**Task instructions**. Using the data below, output the first line and every line after it up to and including the line containing "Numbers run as", exactly as written and with nothing added.

**Material provided**.
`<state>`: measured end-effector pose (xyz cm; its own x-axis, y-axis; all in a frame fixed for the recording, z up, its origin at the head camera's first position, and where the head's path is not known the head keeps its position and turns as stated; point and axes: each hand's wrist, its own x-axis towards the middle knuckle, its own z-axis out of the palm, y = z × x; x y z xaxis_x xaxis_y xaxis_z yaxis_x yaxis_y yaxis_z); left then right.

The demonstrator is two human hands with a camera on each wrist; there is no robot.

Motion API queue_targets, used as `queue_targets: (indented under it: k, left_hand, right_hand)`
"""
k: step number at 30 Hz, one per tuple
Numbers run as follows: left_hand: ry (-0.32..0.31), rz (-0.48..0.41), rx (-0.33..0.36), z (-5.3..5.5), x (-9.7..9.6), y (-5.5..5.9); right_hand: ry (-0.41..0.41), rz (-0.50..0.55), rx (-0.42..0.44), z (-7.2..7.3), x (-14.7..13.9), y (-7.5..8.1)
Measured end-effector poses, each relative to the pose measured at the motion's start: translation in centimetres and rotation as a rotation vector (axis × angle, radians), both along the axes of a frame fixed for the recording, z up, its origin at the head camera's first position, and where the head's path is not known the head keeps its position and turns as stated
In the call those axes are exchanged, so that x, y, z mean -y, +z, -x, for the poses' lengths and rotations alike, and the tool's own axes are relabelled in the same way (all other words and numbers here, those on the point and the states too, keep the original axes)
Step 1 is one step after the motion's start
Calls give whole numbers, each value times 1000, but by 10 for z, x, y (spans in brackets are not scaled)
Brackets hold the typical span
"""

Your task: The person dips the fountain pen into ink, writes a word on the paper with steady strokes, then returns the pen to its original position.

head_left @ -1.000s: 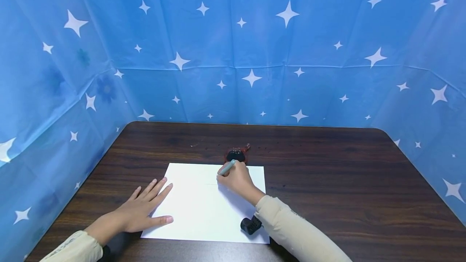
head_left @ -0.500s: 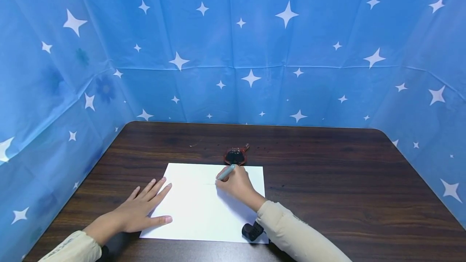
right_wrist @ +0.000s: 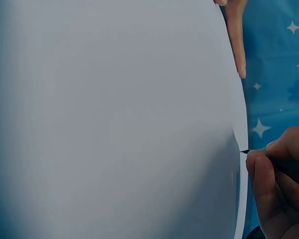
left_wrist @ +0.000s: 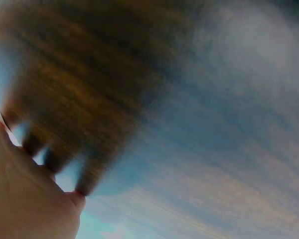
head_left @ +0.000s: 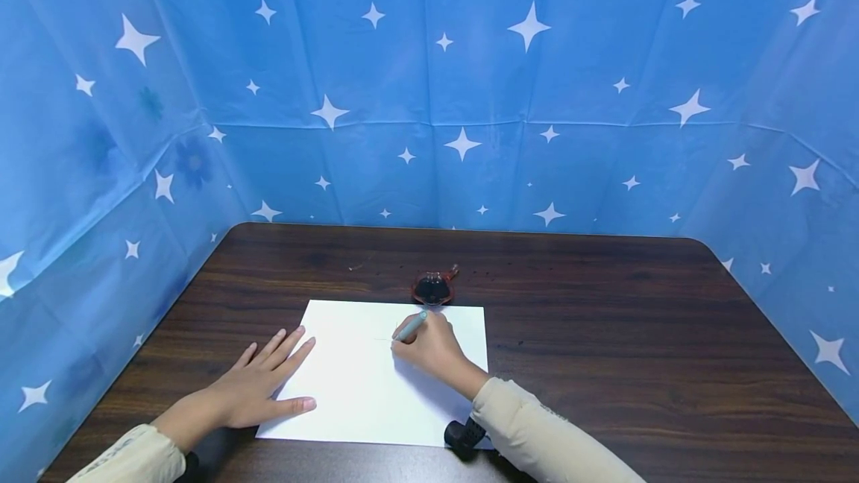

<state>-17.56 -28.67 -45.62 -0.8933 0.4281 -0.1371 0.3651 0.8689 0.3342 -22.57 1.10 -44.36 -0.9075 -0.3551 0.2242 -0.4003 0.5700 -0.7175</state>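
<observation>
A white sheet of paper (head_left: pixel 356 393) lies on the dark wood table. My right hand (head_left: pixel 432 349) pinches a grey-green pen (head_left: pixel 410 326) over the upper right half of the sheet, in the head view. In the right wrist view the dark pen tip (right_wrist: pixel 245 151) meets the paper, as far as I can tell. A faint thin line (head_left: pixel 381 339) runs just left of the tip. My left hand (head_left: pixel 251 390) rests with fingers spread at the sheet's left edge, its fingertips and thumb on the paper.
Just beyond the paper's far edge sits a small reddish object with a dark, glossy middle (head_left: pixel 432 288). A black wrist camera (head_left: pixel 463 436) hangs under the right cuff, over the sheet's near right corner. A blue star-patterned cloth (head_left: pixel 429 80) surrounds the table.
My right hand has slid a little left and toward me with the pen, uncovering more of the reddish object. The left hand stays in place.
</observation>
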Motion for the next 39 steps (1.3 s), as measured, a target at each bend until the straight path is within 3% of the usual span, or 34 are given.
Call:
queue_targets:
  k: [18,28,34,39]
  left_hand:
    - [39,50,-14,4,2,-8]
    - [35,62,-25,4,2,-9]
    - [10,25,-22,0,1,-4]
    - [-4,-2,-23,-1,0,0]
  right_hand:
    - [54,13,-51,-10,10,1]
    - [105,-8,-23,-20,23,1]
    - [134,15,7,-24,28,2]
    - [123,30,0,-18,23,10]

**Written solution**.
`<state>`: measured end-effector pose (xyz cm; its own x-axis, y-axis; all in a frame fixed for the recording, z up, its origin at the head camera's first position, and where the head's path is not known the head keeps its position and turns as stated; point and axes: each hand's wrist, its own x-axis towards the middle knuckle, its own z-axis out of the palm, y = z × x; x y z xaxis_x xaxis_y xaxis_z yaxis_x yaxis_y yaxis_z); left then right.

The demonstrator is two human hands with a camera on each wrist; there is no robot.

Motion API queue_targets, used as `queue_targets: (indented under it: k, left_hand, right_hand)`
"""
k: step number at 30 Hz, one per tuple
Numbers run as follows: left_hand: ry (-0.32..0.31), rz (-0.48..0.41), rx (-0.33..0.36), z (-5.3..5.5), x (-9.7..9.6), y (-5.5..5.9); right_hand: ry (-0.41..0.41), rz (-0.50..0.55), rx (-0.42..0.44), z (-7.2..7.3), x (-14.7..13.9), y (-7.5..8.1)

No further output is required for this answer.